Administrativement, l’organisation de l’empire était un modèle et le service des postes ne sera dépassé en France qu’au 18° siècle. La route de Suze à Sardes, sur 2400 kilomètres, était bordée d’arbres, avec des relais tous les 25 à 50 kilomètres, avec auberges et relais à chevaux. La sécurité y était parfaite.

Dans cette lutte apparemment disproportionnée, seront opposées deux conceptions de l’Homme :

Le citoyen sachant pourquoi il se bat et meurt, et le sujet, allant au combat par ordre et dont le seul bénéfice envisageable est le droit au pillage, s’il reste en vie. Le génie d’Eschyle dans « Les Perses » a parfaitement mis en lumière l’enjeu et l’esprit dans lequel s’y sont affrontées deux conceptions irréductibles de la vie humaine et de la société.

Pour Eschyle, il y a une connexion entre la mer et la liberté, la terre /...

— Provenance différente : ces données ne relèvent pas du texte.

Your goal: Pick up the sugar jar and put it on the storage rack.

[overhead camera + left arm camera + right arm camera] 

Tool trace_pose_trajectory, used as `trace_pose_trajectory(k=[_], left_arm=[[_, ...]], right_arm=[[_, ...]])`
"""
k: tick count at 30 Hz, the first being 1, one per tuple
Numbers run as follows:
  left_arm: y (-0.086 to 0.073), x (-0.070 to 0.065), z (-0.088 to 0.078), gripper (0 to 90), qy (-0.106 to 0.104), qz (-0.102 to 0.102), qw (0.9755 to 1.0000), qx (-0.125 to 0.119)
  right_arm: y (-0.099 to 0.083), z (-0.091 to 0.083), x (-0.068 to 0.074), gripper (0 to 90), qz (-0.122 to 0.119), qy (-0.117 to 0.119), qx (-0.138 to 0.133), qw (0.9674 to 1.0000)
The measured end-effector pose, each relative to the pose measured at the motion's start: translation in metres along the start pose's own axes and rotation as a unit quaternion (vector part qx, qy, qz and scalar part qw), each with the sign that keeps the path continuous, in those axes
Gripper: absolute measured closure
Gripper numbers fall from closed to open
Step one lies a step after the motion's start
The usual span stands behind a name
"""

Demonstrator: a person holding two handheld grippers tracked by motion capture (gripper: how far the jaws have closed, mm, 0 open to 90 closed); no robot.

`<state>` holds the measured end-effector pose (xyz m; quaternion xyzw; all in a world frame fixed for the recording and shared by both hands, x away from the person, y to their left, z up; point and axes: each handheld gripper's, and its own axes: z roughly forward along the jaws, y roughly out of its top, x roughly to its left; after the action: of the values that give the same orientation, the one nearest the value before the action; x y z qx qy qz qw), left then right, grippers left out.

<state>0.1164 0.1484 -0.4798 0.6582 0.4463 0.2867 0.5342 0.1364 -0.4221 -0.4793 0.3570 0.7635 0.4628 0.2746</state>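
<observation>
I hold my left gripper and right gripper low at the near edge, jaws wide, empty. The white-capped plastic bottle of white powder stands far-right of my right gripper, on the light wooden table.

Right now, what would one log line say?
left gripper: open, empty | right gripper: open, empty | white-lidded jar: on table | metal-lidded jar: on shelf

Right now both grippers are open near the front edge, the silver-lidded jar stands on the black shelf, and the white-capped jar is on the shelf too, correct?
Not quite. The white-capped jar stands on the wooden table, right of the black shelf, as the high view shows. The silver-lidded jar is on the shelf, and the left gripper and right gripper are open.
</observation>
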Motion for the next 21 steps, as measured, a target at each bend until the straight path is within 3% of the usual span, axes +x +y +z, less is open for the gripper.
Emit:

                                                                                                               ... et la Tyrannie. Ce fut l’Idée maîtresse de la politique athénienne jusqu’au jour où Athènes succombera à la tentation d’établir sur les autres cités une tyrannie maritime.

Les Athéniens, grands vainqueurs à Marathon et à Salamine tirèrent des guerres médiques un bénéfice moral énorme qu’ils surent transformer en bénéfice matériel. Ils persuadèrent le Grecs des iles et des villes ioniennes de leur confier le soin de les défendre, moyennant une contribution en argent et en navires. Ainsi se forme la confédération de l’ile de Délos, l’ile d’Apollon. Le trésor déposé servit surtout à fortifier Athènes et à l’embellir.

Athènes devient le « leader » du monde grec et les Perses ne mettront plus les pieds en Europe. Les Grec dominent toute la Méditerranée, car les Carthaginois sont battus à Himère en Sicile, et la flotte étrusque, la plus puissante de l’époque, est détruite par Syracuse, près de Cumis.

Partout « l’Homme libre » triomphe de l’esclavage et cette victoire prépare l’éclat de l’intelligence et de la civilisation grecque.

Grace à son patriotisme et son abnégation, mais aussi à l’égoïsme et les dissensions de ses alliés, Athènes va s’imposer comme la figure de proue du monde Grec, un incomparable foyer artistique et intellectuel et le siècle d’or de Périclès va pouvoir s’installer à Athènes, la cité la plus puissante et la plus riche de Grèce.